Saturday, June 27, 2009

Sql Server Interview Question:Transactions


What is Transactions?

A transaction is a sequence of operations performed as a single logical unit of work. A logical unit of work must exhibit four properties, called the ACID (Atomicity, Consistency, Isolation, and Durability) properties, to qualify as a transaction:

What is ACID?

Atomicity

A transaction must be an atomic unit of work; either all of its data modifications are performed, or none of them is performed.

Consistency

When completed, a transaction must leave all data in a consistent state. In a relational database, all rules must be applied to the transaction's modifications to maintain all data integrity. All internal data structures, such as B-tree indexes or doubly-linked lists, must be correct at the end of the transaction.


Isolation

Modifications made by concurrent transactions must be isolated from the modifications made by any other concurrent transactions.

A transaction either sees data in the state it was in before another concurrent transaction modified it, or it sees the data after the second transaction has completed, but it does not see an intermediate state.

This is referred to as serializability because it results in the ability to reload the starting data and replay a series of transactions to end up with the data in the same state it was in after the original transactions were performed.

Durability
After a transaction has completed, its effects are permanently in place in the system. The modifications persist even in the event of a system failure.

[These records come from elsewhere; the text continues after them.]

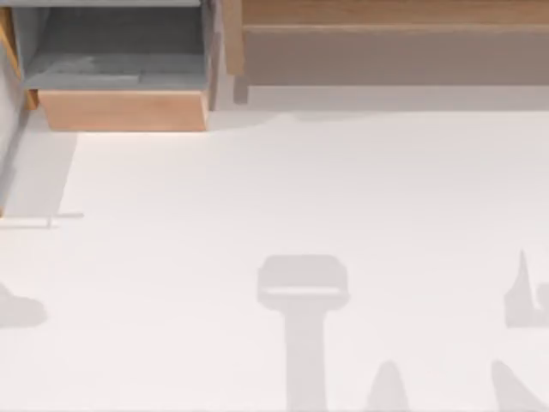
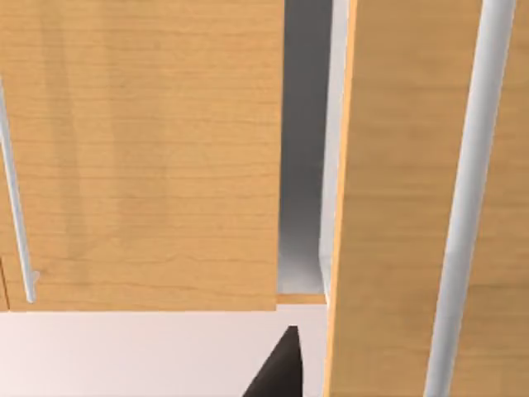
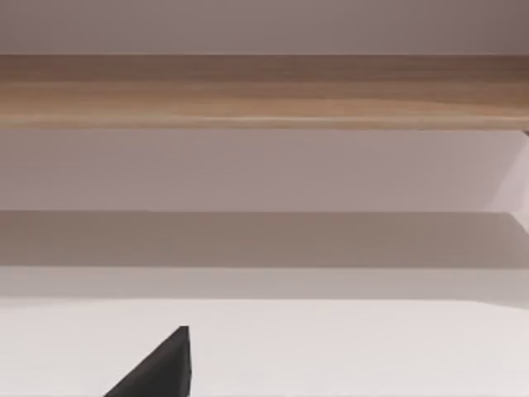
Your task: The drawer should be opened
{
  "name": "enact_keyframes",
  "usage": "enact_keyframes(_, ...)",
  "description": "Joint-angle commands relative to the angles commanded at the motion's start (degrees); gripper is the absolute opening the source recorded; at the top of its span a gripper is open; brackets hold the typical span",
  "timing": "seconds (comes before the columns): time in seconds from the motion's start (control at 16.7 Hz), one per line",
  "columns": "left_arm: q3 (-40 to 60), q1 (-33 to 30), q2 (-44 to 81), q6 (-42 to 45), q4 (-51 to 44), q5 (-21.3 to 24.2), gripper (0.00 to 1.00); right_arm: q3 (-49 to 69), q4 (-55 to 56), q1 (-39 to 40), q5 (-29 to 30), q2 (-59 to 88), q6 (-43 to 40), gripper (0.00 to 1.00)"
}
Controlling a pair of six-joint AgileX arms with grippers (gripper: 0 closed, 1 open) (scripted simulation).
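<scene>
The drawer (image 1: pixel 124 110) stands pulled out of the cabinet at the top view's far left, its wooden front facing the table and its grey inside (image 1: pixel 120 51) showing. In the left wrist view, a dark tip of my left gripper (image 2: pixel 277 370) sits close below two wooden fronts (image 2: pixel 140 149), each with a silver bar handle (image 2: pixel 467 198). A grey gap (image 2: pixel 302 124) runs between them. The gripper touches neither handle. In the right wrist view, a dark tip of my right gripper (image 3: pixel 161 364) hangs over the white table, facing a long wooden ledge (image 3: pixel 264 91).
A long wooden cabinet top (image 1: pixel 386 43) runs along the back right. The white table (image 1: pixel 257 197) spreads in front of it, with grey shadows of the arms (image 1: pixel 304 292) near the front edge. A wall edge stands at the far left (image 1: pixel 9 154).
</scene>
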Motion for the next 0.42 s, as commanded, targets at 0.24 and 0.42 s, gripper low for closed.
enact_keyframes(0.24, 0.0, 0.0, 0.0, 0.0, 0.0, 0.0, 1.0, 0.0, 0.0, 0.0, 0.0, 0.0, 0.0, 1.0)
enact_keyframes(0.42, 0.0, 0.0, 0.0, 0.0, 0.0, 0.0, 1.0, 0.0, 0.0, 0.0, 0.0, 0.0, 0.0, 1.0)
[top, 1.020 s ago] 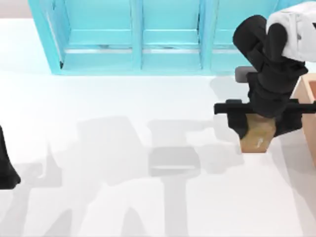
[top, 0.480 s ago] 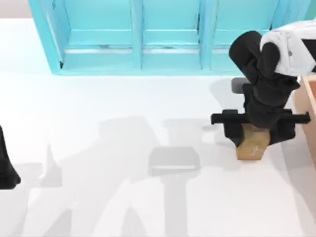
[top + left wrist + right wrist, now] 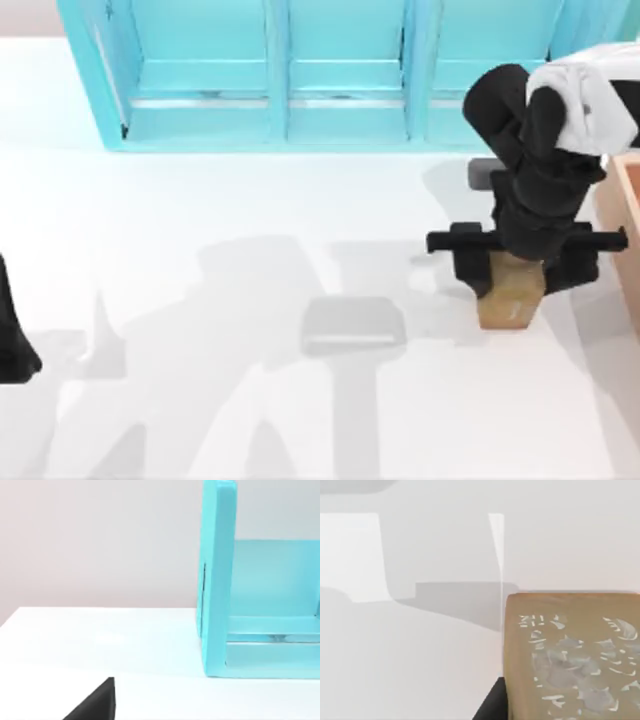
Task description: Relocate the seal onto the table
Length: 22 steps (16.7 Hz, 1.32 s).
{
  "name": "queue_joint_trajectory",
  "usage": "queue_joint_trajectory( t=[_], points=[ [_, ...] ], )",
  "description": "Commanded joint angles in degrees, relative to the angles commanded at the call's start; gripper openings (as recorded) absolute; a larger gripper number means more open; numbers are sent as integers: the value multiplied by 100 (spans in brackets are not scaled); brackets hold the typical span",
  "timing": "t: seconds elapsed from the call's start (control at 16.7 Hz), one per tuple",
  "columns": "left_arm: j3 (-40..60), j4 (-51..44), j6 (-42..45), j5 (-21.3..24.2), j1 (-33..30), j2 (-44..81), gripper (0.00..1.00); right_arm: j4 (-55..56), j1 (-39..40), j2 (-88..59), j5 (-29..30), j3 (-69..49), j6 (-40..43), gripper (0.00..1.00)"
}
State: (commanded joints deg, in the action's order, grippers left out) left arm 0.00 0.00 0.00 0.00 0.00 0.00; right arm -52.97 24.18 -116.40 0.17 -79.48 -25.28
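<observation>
right hand [image 3: 518, 268] clamped; left arm parked

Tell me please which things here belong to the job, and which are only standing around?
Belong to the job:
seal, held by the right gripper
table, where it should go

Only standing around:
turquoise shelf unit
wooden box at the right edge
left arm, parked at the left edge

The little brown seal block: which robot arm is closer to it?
The right one. The right gripper is directly over the seal, fingers clamping its top. The left gripper is parked at the table's far left edge, well away from it.
</observation>
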Motion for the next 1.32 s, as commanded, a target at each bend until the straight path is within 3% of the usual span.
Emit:
queue_joint_trajectory(
  t=[0.24,0.3,0.9,1.32],
  points=[
    [0,0,0,0,0,0,100,0,0,0,0,0,0,98],
    [0,0,0,0,0,0,100,0,0,0,0,0,0,100],
    [0,0,0,0,0,0,100,-88,-8,9,-3,-88,5,100],
    [0,0,0,0,0,0,100,-1888,-9,153,-15,-1662,31,100]
  ],
)
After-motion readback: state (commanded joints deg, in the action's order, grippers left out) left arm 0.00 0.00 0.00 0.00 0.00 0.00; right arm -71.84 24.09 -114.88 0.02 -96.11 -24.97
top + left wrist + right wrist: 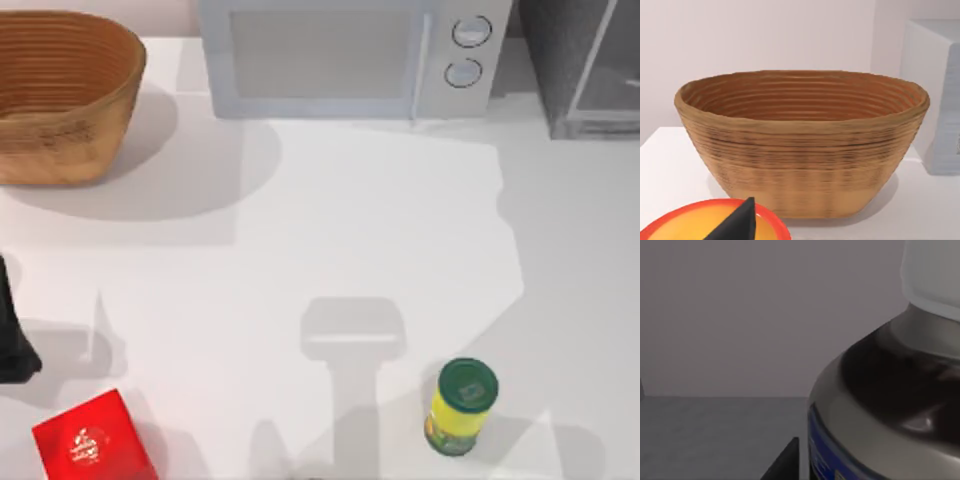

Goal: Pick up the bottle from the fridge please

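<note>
Looming closest to the right wrist camera, the slim bottle (890,405) with white cap, dark neck and a blue label band stands upright on the grey fridge floor, long axis vertical. A dark fingertip (785,462) of the right tool sits just beside its base; whether that tool is apart or together I cannot tell. Seen from above, the dark grey fridge (585,65) stands beside the white microwave (350,55) on the white bench (330,220). The right arm is likely nearer.
</note>
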Motion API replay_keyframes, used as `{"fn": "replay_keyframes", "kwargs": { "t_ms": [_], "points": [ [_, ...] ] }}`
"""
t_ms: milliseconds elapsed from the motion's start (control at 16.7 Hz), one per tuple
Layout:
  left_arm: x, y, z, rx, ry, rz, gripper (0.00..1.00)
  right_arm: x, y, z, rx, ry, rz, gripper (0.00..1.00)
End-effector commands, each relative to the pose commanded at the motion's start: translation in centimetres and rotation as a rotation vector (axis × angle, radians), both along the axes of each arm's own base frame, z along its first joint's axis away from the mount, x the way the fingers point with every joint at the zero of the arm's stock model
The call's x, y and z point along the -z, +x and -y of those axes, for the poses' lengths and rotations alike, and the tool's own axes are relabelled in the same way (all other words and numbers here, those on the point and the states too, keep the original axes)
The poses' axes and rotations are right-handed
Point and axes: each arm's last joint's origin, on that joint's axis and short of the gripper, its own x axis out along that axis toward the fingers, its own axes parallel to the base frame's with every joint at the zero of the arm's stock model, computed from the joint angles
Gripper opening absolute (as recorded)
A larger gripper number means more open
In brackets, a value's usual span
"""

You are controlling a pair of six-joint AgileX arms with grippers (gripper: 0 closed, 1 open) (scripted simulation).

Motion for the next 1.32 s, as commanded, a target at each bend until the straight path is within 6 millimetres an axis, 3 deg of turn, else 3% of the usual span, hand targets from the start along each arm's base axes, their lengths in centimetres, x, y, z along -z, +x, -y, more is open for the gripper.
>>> {"fn": "replay_keyframes", "kwargs": {
  "t_ms": [420,1020,1320],
  "points": [
    [0.0,0.0,0.0,0.000,0.000,0.000,1.00,0.0,0.0,0.0,0.000,0.000,0.000,0.02],
    [0.0,0.0,0.0,0.000,0.000,0.000,1.00,-0.2,0.0,0.1,0.002,0.002,0.001,0.00],
    [0.0,0.0,0.0,0.000,0.000,0.000,1.00,-3.5,0.0,0.2,0.003,0.004,-0.001,0.00]
  ]
}}
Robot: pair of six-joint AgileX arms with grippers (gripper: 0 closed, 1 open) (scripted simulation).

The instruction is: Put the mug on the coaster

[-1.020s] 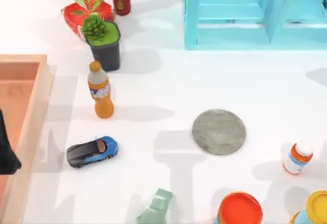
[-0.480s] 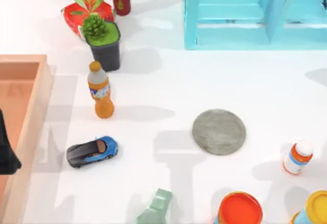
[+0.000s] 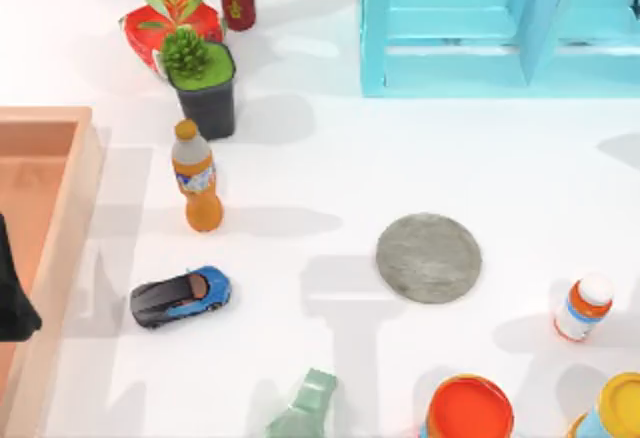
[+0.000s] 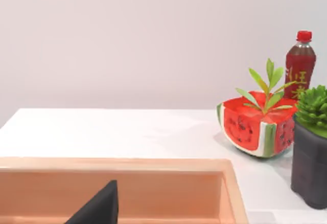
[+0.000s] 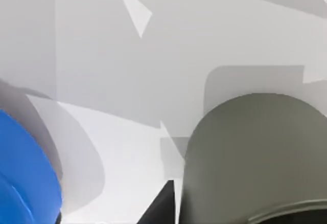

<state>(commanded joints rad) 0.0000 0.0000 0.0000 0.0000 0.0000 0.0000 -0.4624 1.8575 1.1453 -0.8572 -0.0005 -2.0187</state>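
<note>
The right gripper (image 5: 162, 206) sits close against the mug (image 5: 255, 157); whether it is clamped on the mug I cannot tell. The mug (image 3: 305, 406) stands at the table's near edge, beside the orange-topped tub (image 3: 469, 410) and well apart from the bare coaster (image 3: 428, 257). Nothing has shifted in the last second, so the lift hasn't begun. The left gripper (image 3: 12, 298) is parked over the wooden tray (image 3: 70, 198); its grip is unclear.

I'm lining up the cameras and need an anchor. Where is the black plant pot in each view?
Top view: the plant pot stands at the upper left, just in front of the watermelon slice.
Left wrist view: the plant pot is at the right edge, beside the watermelon slice.
Right wrist view: this camera faces the mug close up on the white table.
Shared landmark: the watermelon slice, in the top and left wrist views.
</note>
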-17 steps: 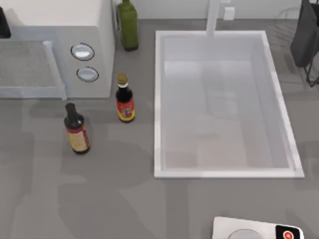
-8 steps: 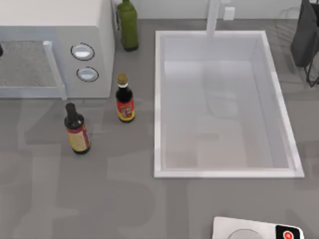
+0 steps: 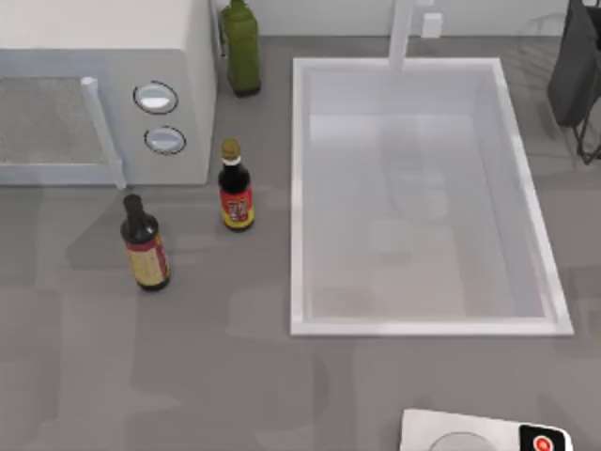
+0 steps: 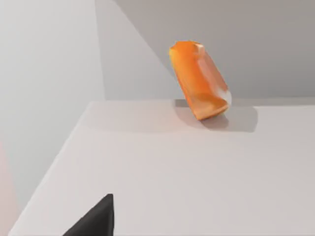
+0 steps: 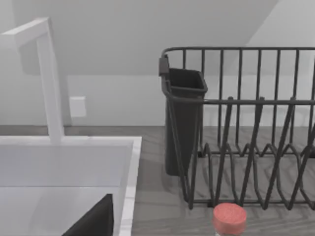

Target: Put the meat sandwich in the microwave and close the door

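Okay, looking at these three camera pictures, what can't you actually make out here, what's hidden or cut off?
- The microwave: cut by the top view's left edge; from above, whether the door is fully shut is unclear.
- The meat sandwich: in the left wrist view its far side is hidden, and what white surface it rests on is unclear.
- Left gripper: one dark finger, cut by the frame edge.
- Right gripper: likewise.
- White slab: cut by the top view's bottom edge.

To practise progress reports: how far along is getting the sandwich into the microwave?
Done: the meat sandwich lies on a white floor between white walls, apparently inside the microwave. In hand: nothing visibly held. Left: the door looks nearly flush; confirm it is shut.
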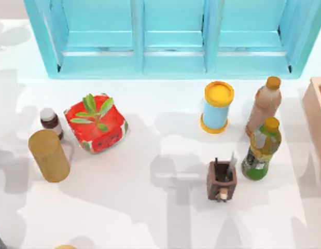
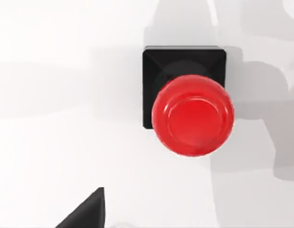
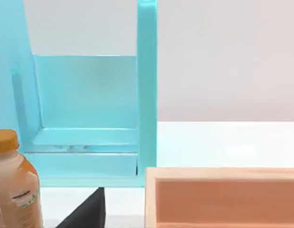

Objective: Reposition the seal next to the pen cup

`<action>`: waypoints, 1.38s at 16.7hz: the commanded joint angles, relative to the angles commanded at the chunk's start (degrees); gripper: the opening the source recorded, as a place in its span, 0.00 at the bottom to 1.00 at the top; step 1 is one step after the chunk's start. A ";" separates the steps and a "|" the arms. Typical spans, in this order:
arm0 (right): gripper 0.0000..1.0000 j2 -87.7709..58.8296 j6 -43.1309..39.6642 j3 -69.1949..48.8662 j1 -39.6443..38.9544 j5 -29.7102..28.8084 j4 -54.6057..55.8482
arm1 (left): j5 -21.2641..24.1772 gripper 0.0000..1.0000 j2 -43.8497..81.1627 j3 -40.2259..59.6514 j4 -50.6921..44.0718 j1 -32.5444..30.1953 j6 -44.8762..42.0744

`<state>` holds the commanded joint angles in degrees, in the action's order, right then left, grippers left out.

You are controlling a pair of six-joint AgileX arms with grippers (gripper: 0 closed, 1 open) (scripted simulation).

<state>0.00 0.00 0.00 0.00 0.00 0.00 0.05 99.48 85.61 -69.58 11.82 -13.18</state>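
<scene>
The seal (image 2: 192,115) has a glossy red rounded knob on a black square base and stands upright on the white table, seen straight from above in the left wrist view. A dark part of my left gripper (image 2: 85,213) shows at that picture's edge, apart from the seal and above the table. The pen cup (image 1: 221,180), a dark-brown square holder with pens and a cream knob, stands right of centre in the top view. A dark part of my right gripper (image 3: 87,211) shows in the right wrist view, holding nothing that I can see.
A blue cylinder with yellow top (image 1: 217,108) and two bottles (image 1: 263,105) (image 1: 261,149) stand by the pen cup. At left are a red planter (image 1: 96,123), tan cylinder (image 1: 49,155) and small brown bottle (image 1: 50,121). A blue cabinet (image 1: 170,57) lines the back; a wooden box (image 3: 222,197) sits at right.
</scene>
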 joint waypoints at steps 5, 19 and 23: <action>1.00 0.00 0.00 0.00 0.00 0.00 0.00 | 0.00 1.00 8.67 8.15 -6.03 1.11 -1.19; 1.00 0.00 0.00 0.00 0.00 0.00 0.00 | 0.02 1.00 12.17 -5.93 12.09 1.22 -1.34; 1.00 0.00 0.00 0.00 0.00 0.00 0.00 | 0.03 1.00 13.09 -9.02 15.53 1.30 -1.44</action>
<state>0.00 0.00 0.00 0.00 0.00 0.00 0.08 112.57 76.59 -54.05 13.13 -14.62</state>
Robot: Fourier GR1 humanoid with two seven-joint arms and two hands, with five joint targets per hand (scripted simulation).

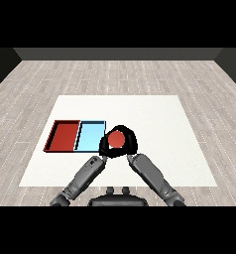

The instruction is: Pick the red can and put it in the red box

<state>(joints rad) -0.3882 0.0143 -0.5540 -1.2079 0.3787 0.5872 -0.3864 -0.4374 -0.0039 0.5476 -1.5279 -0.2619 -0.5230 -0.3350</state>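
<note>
Half done: right robot hand (131,144) curled round red can (117,140), apparently lifted, beside light blue tray (90,135). Left robot hand (103,148) state unclear. Red tray (63,136) holds nothing; transfer remains.

Matt, smooth surfaces on a wood-plank floor

The bench (154,124) top is plain white and matt, without grain. The floor (115,74) looks like pale grey wood planks with visible seams. The red tray (54,135) and light blue tray (90,134) look smooth, like plastic. The red can (117,139) has a flat, even red top. Both forearms look like dull grey metal or plastic with soft highlights.
</note>
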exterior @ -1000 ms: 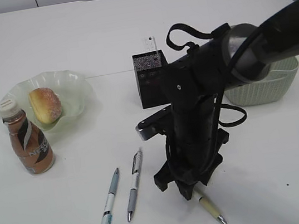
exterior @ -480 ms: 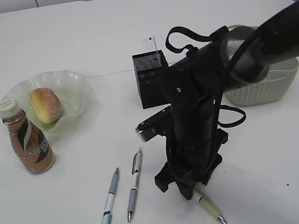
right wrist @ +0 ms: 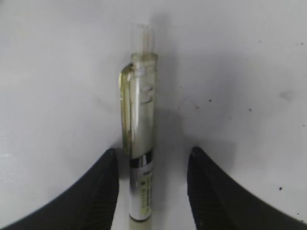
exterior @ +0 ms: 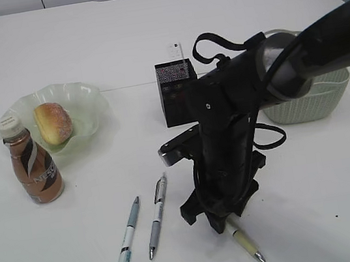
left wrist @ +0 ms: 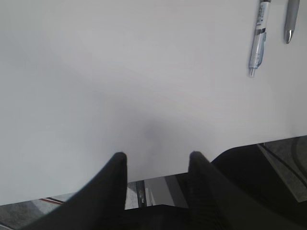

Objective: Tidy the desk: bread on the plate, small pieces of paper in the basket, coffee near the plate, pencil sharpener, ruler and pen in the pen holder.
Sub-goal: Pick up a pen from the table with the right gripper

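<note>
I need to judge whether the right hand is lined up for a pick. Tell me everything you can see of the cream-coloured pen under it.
The cream-coloured pen lies flat on the white desk, silver tip toward the near edge. The right wrist view shows a clear upper barrel, a yellowish clip on one side, a clear push button, a silver band and a cream grip. The right hand straddles it: its black fingers stand open on either side, with a gap to the barrel on both. Only the desk touches the pen.

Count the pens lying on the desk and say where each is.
3: a blue pen front left, a silver pen beside it, a cream pen between the right gripper's open jaws. More may hide behind the arm.
</note>
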Controlling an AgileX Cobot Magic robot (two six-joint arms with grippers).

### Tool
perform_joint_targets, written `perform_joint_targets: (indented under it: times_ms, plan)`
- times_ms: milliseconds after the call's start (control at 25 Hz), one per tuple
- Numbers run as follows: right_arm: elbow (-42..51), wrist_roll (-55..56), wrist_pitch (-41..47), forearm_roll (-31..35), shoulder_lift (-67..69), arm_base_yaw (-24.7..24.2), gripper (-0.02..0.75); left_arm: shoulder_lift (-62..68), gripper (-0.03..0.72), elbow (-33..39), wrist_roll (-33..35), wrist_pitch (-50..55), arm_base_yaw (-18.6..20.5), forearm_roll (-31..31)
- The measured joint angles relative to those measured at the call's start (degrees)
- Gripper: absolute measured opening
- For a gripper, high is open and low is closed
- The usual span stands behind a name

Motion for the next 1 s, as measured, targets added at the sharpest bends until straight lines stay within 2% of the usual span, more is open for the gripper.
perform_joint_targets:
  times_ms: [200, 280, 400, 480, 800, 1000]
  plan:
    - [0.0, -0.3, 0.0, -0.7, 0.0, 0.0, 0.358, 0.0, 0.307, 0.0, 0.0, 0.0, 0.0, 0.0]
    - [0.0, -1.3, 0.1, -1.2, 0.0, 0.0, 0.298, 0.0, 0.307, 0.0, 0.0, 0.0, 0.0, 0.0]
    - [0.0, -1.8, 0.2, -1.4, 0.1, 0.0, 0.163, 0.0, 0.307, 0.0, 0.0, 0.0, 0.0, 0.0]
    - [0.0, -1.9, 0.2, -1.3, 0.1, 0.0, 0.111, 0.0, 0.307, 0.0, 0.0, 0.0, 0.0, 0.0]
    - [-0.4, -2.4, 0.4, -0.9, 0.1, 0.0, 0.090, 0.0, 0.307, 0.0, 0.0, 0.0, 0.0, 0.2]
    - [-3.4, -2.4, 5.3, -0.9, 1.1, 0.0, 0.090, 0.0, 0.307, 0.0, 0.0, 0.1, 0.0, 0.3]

Optimizing Transaction Log Performance
General recommendations for creating transaction log files include:

Create the transaction log on a physically separate disk or RAID (redundant array of independent disks) device. The transaction log file is written serially; therefore, using a separate, dedicated disk allows the disk heads to stay in place for the next write operation.


Set the original size of the transaction log file to a reasonable size to prevent the file from automatically expanding as more transaction log space is needed. As the transaction log expands, a new virtual log file is created, and write operations to the transaction log wait while the transaction log is expanded. If the transaction log expands too frequently, performance can be affected.


Set the file growth increment percentage to a reasonable size to prevent the file from growing by too small a value. If the file growth is too small compared to the number of log records being written to the transaction log, then the transaction log may need to expand constantly, affecting performance.

Manually shrink the transaction log files rather than allowing Microsoft® SQL Server™ 2000 to shrink the files automatically. Shrinking the transaction log can affect performance on a busy system due to the movement and locking of data pages.


What is Transaction Logs?

A database in Microsoft® SQL Server™ 2000 has at least one data file and one transaction log file. Data and transaction log information is never mixed on the same file, and individual files are used by only one database.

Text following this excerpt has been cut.